====== Provided data ======

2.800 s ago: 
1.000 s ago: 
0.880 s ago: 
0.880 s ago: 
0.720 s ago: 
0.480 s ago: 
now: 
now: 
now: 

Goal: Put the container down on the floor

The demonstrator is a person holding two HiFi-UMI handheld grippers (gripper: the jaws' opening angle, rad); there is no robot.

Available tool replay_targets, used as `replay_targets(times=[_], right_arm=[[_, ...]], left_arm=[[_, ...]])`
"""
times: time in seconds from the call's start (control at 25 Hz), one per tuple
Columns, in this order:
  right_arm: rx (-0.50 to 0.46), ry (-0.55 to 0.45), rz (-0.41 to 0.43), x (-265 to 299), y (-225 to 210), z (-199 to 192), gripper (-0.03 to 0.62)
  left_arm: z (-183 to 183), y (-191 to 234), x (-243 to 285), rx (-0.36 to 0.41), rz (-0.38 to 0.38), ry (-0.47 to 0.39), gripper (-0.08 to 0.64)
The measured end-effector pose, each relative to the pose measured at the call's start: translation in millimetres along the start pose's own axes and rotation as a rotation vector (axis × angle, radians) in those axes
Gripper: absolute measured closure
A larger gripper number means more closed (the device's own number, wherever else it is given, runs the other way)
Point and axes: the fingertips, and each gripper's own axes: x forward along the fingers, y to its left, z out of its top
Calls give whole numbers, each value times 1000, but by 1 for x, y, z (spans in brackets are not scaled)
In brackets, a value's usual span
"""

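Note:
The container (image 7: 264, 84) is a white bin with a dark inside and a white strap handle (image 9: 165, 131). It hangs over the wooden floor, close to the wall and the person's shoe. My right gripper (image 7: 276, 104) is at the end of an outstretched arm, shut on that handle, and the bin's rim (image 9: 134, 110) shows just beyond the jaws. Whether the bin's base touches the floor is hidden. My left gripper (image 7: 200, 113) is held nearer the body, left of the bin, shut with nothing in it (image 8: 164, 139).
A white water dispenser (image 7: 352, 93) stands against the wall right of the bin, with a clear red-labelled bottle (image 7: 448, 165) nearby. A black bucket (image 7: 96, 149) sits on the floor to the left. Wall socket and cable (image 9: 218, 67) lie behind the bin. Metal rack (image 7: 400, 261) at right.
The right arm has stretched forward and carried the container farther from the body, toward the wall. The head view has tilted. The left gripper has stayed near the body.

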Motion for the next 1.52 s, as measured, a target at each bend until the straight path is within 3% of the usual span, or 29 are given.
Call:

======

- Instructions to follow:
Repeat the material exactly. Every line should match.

- Worked solution:
2.800 s ago: 
1.000 s ago: 
0.880 s ago: 
0.880 s ago: 
0.720 s ago: 
0.480 s ago: 
now: 
now: 
now: 

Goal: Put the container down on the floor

The demonstrator is a person holding two HiFi-UMI handheld grippers (gripper: the jaws' opening angle, rad); there is no robot.

Available tool replay_targets, used as `replay_targets(times=[_], right_arm=[[_, ...]], left_arm=[[_, ...]])`
"""
times: time in seconds from the call's start (control at 25 Hz), one per tuple
Columns, in this order:
  right_arm: rx (-0.50 to 0.46), ry (-0.55 to 0.45), rz (-0.41 to 0.43), x (-265 to 299), y (-225 to 210), z (-199 to 192), gripper (-0.03 to 0.62)
  left_arm: z (-183 to 183), y (-191 to 234), x (-243 to 285), rx (-0.36 to 0.41), rz (-0.38 to 0.38), ry (-0.47 to 0.39), gripper (-0.08 to 0.64)
The measured end-effector pose, each relative to the pose measured at the call's start: translation in millimetres along the start pose's own axes and rotation as a rotation vector (axis × angle, radians) in those axes
Gripper: absolute measured closure
A larger gripper number means more closed (the device's own number, wherever else it is given, runs the other way)
Point and axes: the fingertips, and each gripper's own axes: x forward along the fingers, y to its left, z out of its top
Calls give whole numbers, each value times 1000, but by 1 for x, y, z (spans in brackets are not scaled)
In brackets, a value's usual span
"""

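Note:
The container (image 7: 264, 84) is a white bin with a dark inside and a white strap handle (image 9: 165, 131). It hangs over the wooden floor, close to the wall and the person's shoe. My right gripper (image 7: 276, 104) is at the end of an outstretched arm, shut on that handle, and the bin's rim (image 9: 134, 110) shows just beyond the jaws. Whether the bin's base touches the floor is hidden. My left gripper (image 7: 200, 113) is held nearer the body, left of the bin, shut with nothing in it (image 8: 164, 139).
A white water dispenser (image 7: 352, 93) stands against the wall right of the bin, with a clear red-labelled bottle (image 7: 448, 165) nearby. A black bucket (image 7: 96, 149) sits on the floor to the left. Wall socket and cable (image 9: 218, 67) lie behind the bin. Metal rack (image 7: 400, 261) at right.
The right arm has stretched forward and carried the container farther from the body, toward the wall. The head view has tilted. The left gripper has stayed near the body.
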
Motion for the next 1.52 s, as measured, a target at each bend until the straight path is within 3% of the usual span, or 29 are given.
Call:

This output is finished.